Answer with a number only, giving how many lines in the data below include "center".

GIVEN ENTRIES Block Start

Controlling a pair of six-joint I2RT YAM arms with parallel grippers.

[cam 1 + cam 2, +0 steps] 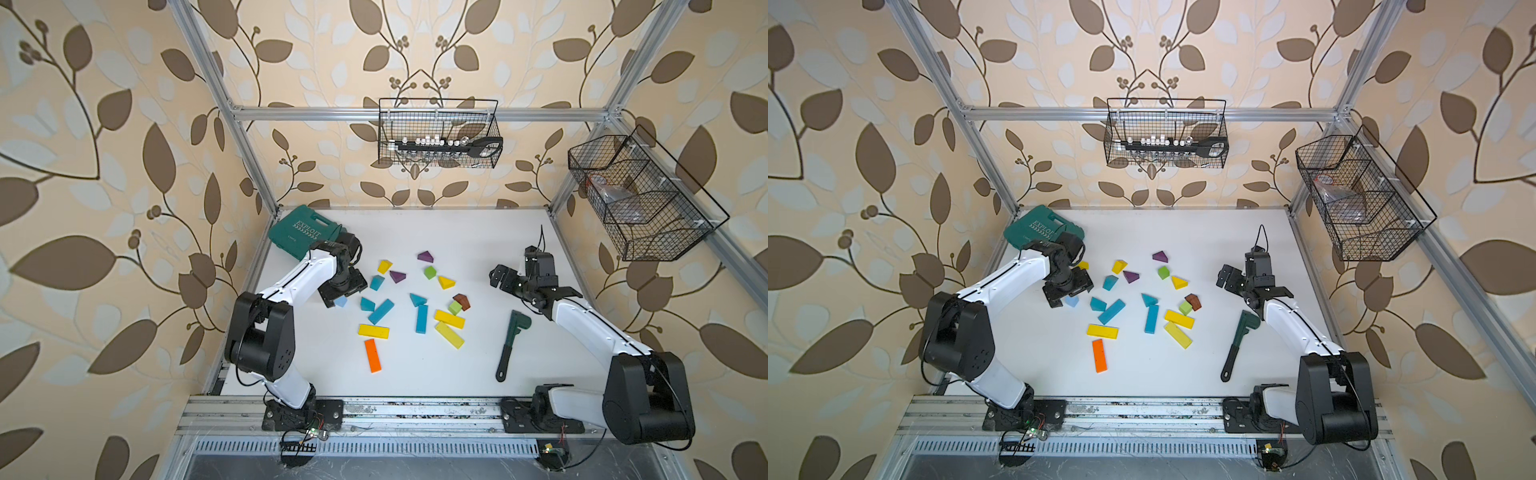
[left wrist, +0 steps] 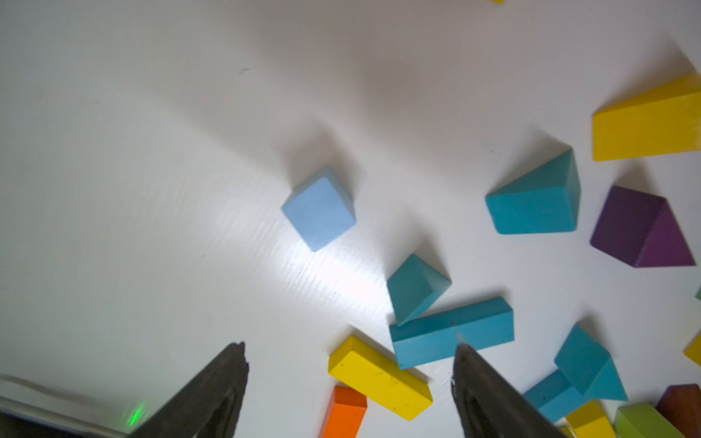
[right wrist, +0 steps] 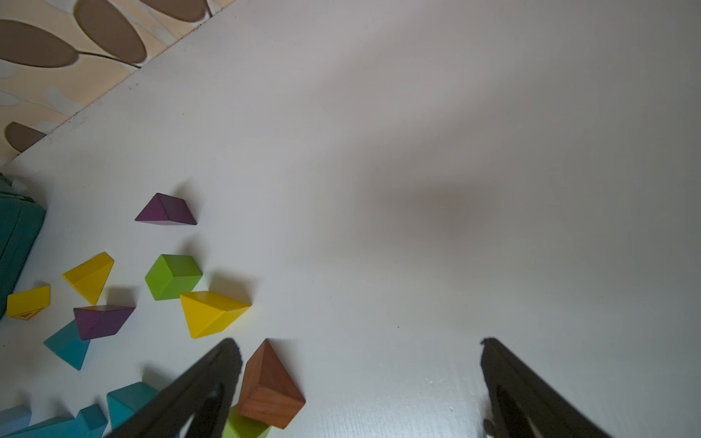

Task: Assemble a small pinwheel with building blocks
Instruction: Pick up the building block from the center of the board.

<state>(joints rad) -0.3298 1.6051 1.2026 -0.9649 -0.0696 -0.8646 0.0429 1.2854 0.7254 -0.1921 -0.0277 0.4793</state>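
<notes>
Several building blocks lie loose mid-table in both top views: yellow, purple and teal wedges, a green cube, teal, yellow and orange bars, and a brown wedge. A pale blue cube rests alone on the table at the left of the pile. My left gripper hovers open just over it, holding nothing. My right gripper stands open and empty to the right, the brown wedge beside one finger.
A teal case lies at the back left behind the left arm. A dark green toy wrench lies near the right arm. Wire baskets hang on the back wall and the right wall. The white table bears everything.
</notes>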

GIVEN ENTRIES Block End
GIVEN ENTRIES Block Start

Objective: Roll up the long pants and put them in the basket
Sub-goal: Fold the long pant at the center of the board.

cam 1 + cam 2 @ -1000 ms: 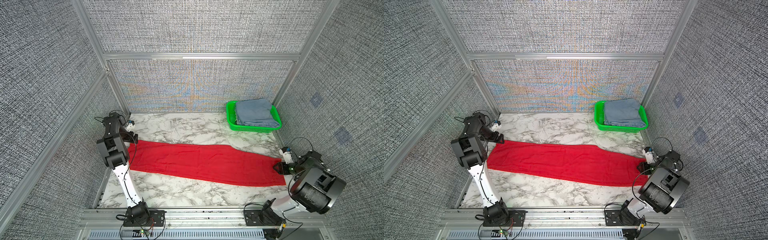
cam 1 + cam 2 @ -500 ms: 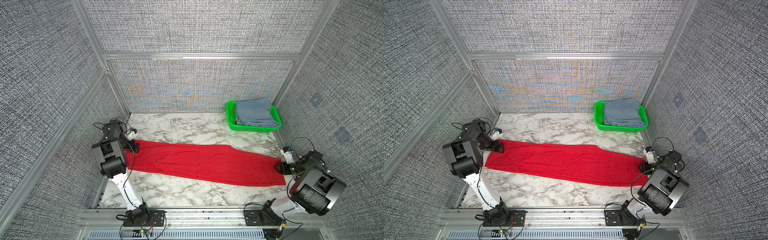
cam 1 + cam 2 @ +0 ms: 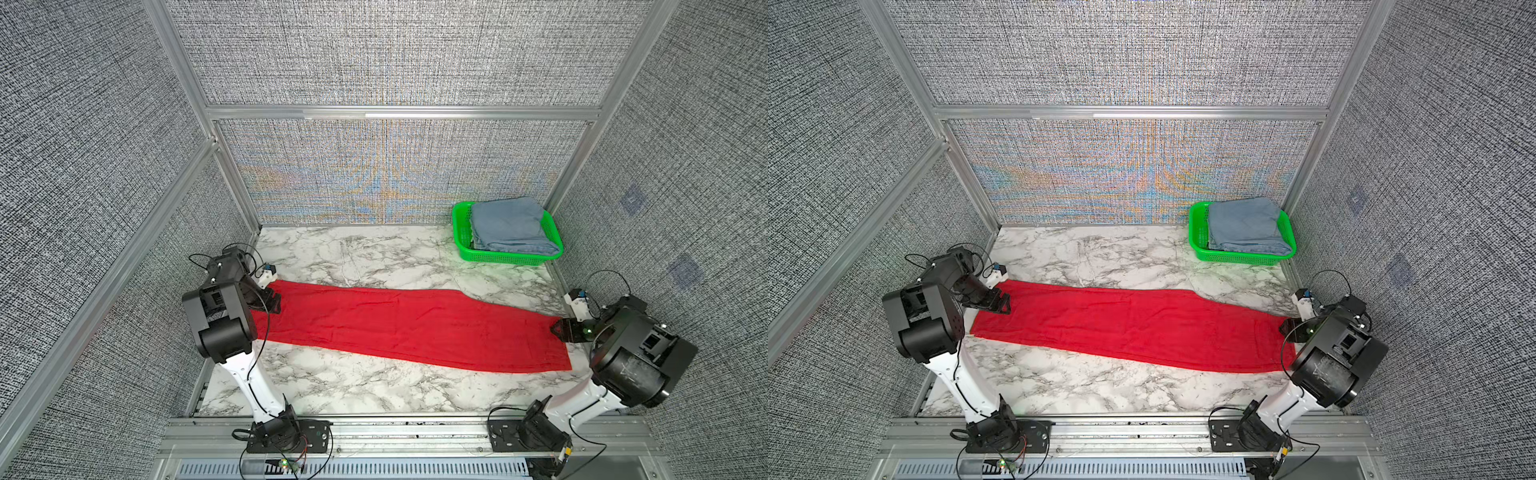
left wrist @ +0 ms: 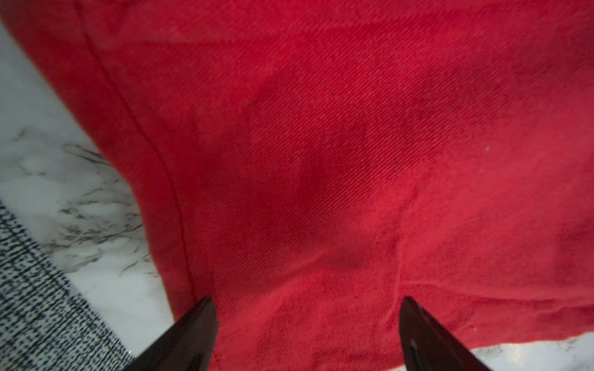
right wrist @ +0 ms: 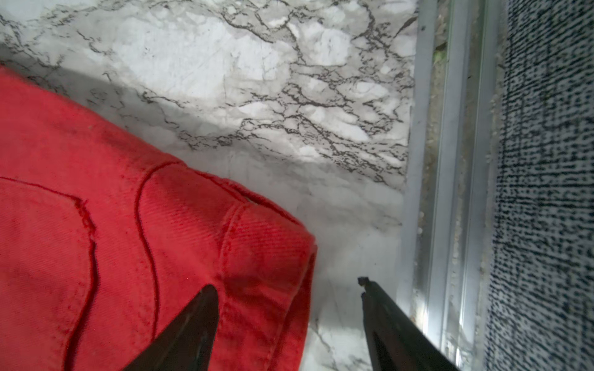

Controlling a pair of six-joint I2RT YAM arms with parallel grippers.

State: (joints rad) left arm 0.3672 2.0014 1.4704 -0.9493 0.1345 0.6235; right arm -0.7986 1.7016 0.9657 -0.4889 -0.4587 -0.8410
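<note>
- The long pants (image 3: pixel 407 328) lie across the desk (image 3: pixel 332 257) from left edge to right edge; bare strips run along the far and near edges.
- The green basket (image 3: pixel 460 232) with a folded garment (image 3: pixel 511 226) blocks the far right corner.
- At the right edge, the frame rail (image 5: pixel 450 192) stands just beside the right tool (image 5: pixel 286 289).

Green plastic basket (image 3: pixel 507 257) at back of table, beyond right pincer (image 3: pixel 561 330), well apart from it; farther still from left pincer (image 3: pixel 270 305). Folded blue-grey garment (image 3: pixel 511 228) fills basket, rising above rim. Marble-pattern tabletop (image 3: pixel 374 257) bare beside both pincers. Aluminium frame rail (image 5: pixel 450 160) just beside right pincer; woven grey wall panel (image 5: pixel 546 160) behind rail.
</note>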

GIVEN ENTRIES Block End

*EXERCISE RESPONSE*: 2